Equity-minded design makes the subject matter relevant to students. Learners identify themselves with the course and its content; because students feel seen and that they matter, they are more motivated. It aligns students’ characteristics, interests, learning needs and goals with the course content, activities and assessments.

Equity-minded design has rigor and does not mean a reduction in rigor or lowering standards. Academic challenges support student learning and growth with cognitive challenges coupled with our support and our beliefs in students’ capacity for success. It is a form of deficit-based thinking to assume that inclusion means there is a need to lower standards. A student-centered learning perspective instead looks for the institutional performance gaps and the ways in which the college or university is “at risk” of not successfully serving every learner.

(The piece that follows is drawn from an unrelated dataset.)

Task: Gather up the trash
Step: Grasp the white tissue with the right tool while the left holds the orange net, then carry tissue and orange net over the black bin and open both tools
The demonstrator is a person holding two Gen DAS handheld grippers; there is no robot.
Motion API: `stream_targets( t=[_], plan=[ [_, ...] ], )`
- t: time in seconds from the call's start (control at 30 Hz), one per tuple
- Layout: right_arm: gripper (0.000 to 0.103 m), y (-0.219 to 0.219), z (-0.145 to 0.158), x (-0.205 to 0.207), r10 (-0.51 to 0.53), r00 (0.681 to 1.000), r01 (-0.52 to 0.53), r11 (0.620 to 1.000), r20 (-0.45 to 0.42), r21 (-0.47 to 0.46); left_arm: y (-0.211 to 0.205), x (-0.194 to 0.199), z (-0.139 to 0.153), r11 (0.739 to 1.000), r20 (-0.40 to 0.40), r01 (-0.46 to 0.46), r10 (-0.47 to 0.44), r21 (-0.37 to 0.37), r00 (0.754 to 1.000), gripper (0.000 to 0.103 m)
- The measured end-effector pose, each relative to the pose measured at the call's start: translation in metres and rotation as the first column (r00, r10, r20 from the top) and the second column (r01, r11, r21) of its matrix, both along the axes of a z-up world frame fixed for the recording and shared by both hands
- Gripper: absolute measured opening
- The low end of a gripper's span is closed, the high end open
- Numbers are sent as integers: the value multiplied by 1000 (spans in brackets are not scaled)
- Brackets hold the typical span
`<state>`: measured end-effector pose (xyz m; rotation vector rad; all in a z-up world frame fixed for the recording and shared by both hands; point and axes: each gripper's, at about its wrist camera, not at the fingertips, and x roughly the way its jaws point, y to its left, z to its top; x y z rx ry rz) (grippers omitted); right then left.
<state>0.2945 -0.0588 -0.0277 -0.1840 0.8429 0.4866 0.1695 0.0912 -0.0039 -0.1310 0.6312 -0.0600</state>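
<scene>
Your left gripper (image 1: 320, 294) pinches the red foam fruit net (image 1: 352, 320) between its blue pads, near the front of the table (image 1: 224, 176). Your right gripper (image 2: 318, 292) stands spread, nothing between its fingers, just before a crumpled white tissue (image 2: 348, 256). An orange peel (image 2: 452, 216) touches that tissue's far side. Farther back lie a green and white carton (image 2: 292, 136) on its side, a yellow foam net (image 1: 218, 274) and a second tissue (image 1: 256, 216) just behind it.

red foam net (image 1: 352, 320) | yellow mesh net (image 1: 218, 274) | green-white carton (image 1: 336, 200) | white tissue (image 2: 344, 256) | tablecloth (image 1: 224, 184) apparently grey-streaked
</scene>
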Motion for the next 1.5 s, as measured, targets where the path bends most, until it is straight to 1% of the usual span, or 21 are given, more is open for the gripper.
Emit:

Equity-minded design integrates holistic institutional and community supports, because what happens outside of the classroom directly impacts what happens inside the classroom. Faculty can normalize student support as a regular part of academic progress by including supports on the syllabus, integrating institutional and community-based support services into your course activities to help reduce stigma, and by building presence in the digital learning space, often your Learning Management System (LMS), to help faculty and students get to know each other.

Equity-minded design engages empathy. Empathetic principles to instruction and the learning experience can include intentional reflection time and brief “check-in” activities. An equitized syllabus conveys the message that the instructor cares about the student’s own goals and their success.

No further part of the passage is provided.